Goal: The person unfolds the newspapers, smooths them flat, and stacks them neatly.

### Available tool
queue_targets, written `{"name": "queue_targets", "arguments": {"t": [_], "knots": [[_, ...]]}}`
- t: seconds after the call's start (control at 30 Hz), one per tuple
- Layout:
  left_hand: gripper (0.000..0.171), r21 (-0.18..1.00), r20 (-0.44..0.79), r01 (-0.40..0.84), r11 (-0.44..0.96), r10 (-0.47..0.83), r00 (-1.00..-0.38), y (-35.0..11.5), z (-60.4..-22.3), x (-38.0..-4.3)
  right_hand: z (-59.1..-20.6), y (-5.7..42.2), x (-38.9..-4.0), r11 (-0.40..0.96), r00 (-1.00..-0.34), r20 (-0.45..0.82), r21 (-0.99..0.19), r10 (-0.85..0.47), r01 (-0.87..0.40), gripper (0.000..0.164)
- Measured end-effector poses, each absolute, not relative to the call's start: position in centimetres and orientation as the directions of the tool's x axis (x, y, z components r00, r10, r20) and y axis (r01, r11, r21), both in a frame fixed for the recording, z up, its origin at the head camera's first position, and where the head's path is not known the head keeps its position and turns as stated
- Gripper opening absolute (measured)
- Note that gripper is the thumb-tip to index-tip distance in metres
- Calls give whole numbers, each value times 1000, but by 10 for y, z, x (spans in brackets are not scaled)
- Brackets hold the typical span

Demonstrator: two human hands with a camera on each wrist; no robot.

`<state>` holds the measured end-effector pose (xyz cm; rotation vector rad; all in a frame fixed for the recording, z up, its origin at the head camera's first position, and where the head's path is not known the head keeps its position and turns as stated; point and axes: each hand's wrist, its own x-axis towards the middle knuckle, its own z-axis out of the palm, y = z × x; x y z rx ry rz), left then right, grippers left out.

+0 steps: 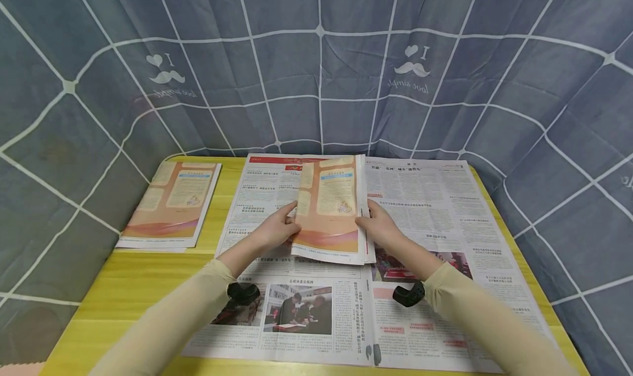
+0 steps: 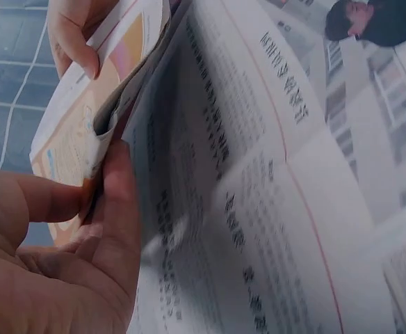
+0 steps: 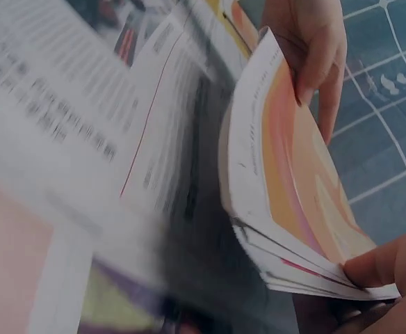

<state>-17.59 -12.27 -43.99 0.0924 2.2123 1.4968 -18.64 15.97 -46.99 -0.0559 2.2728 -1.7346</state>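
Between both hands is a folded newspaper (image 1: pixel 328 211) with an orange printed page on its outside. My left hand (image 1: pixel 277 226) pinches its left side, thumb on top and fingers underneath. On the opposite side my right hand (image 1: pixel 382 225) grips the edge the same way, where several loose layers (image 3: pixel 293 268) show. The left wrist view shows the folded edge (image 2: pixel 106 132) of this newspaper curving up between thumb and fingers. Beneath it an opened newspaper sheet (image 1: pixel 306 340) lies spread out, and the folded one casts a shadow on it.
Another folded newspaper (image 1: pixel 168 205) with a similar orange page lies at the left on the yellow table (image 1: pixel 138 288). A grey-blue curtain (image 1: pixel 316 90) with white grid lines surrounds the table at the back and sides.
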Motion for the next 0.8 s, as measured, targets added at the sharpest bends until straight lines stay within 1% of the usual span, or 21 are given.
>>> {"name": "queue_targets", "arguments": {"t": [0.17,0.33,0.53,0.8], "knots": [[81,901,-349,-202,384,364,-864,-110,-448,-173,-476,177,-185,379,-960,-220,-915,-173,141,55],[83,906,-343,-192,377,388,-856,-99,-453,-171,-481,186,-185,449,-963,-222,-883,-149,134,56],[85,899,-346,-185,398,384,-856,-92,-458,-171,-484,191,-185,489,-968,-209,-865,-140,116,53],[83,883,-375,-200,424,385,-843,-90,-459,-171,-487,195,-186,483,-966,-217,-867,-143,123,52]]}}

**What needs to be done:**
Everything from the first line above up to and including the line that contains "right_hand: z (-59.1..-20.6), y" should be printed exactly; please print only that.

**Task response:**
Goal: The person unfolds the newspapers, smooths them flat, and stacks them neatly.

### Available tool
queue_targets, written `{"name": "queue_targets", "arguments": {"t": [_], "knots": [[_, ...]]}}`
- t: seconds after the call's start (control at 30 Hz), one per tuple
- Layout:
  left_hand: gripper (0.000..0.171), r21 (-0.18..1.00), r20 (-0.44..0.79), r01 (-0.40..0.84), r11 (-0.44..0.96), r10 (-0.47..0.83), r00 (-1.00..-0.38), y (-35.0..11.5), z (-60.4..-22.3), x (-38.0..-4.3)
  right_hand: z (-59.1..-20.6), y (-5.7..42.2), x (-38.9..-4.0), r11 (-0.40..0.96), r00 (-1.00..-0.34), r20 (-0.45..0.82), r21 (-0.99..0.19), r10 (-0.85..0.47), r01 (-0.87..0.40), gripper (0.000..0.164)

The output above is complete as it stands.